Cash vs Stock. With growing piles of cash on the balance sheets of many large tech companies, the ability to pay cash for some or all of the purchase price in a billion-dollar M&A is more common these days. Cash obviously removes any uncertainty with respect to the ultimate price. Stock prices can plummet, adding possible risk to a stock deal for entrepreneurs, their employees and investors. Especially if you’re being acquired as a lottery pick, expect acquirers to want you and your key team to stay for many years. The purchase price will highly incentivize you to stay, including stock vesting. Each entrepreneur has a very unique and personal situation and needs to weigh the pros and cons carefully.
Certainty of Closure. When an acquirer floats a very large acquisition price, the risk of the deal not going through to completion increases. Recognize that someone at your potential acquirer is probably staking her or his career on the decision to pay up to acquire your company. Its human nature to get cold feet. Pay close attention to who the acquirer is – what’s their reputation is for going through with acquisitions? what’s the status of the company right now? how powerful is the board and/or CEO and are they behind the deal? It’s not atypical for a target to go with a lower price from an acquirer who has a higher perceived certainty of closure versus other higher offers from riskier would-be acquirers.
Fit and Alignment. For entrepreneurs, there’s no rule that you must accept an acquisition price once it hits a certain level. Many potential acquisitions don’t consummate because the perceived cultural fit and/or alignment on the future vision doesn’t completely align. Most entrepreneurs with whom I’ve spoken who have sold their companies (whether at billion dollar levels or lower) regret the decision later due to poor fit with the acquirer. It’s critical to get this right.

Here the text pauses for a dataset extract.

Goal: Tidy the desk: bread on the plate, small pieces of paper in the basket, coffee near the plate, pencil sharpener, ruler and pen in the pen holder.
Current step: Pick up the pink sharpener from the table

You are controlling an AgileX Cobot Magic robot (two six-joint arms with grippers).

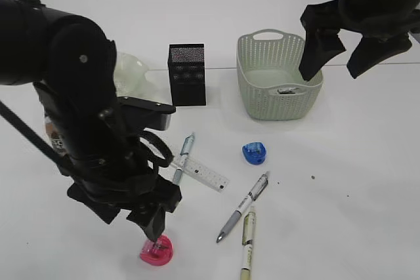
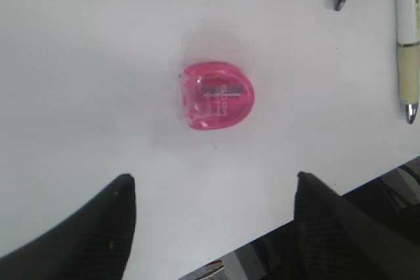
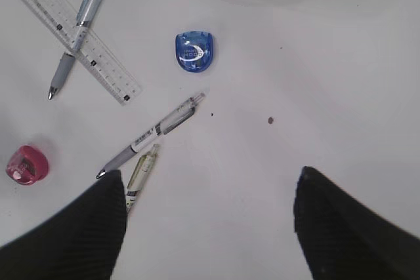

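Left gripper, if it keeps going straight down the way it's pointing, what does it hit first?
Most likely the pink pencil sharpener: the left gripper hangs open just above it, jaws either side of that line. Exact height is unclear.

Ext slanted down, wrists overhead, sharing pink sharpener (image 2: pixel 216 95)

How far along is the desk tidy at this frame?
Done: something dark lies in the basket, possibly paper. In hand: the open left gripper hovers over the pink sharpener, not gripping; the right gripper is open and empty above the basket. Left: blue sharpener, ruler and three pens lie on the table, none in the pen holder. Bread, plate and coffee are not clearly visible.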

For many entrepreneurs, their own indomitable will doesn’t waver, even in the face of a billion-dollar M&A offer, and it’s go long and go big or bust. For example, Snapchat appears to be on this path, at least for now. For some others, the appeal of taking a billion dollar offer is high enough to veer off the independent path. Instagram went this route. There isn’t a right answer. But, recognizing the motivation of would-be suitors – be it rocket ship, fear of losing out, all-star draft picks, or some combination of the above – can help navigate the waters.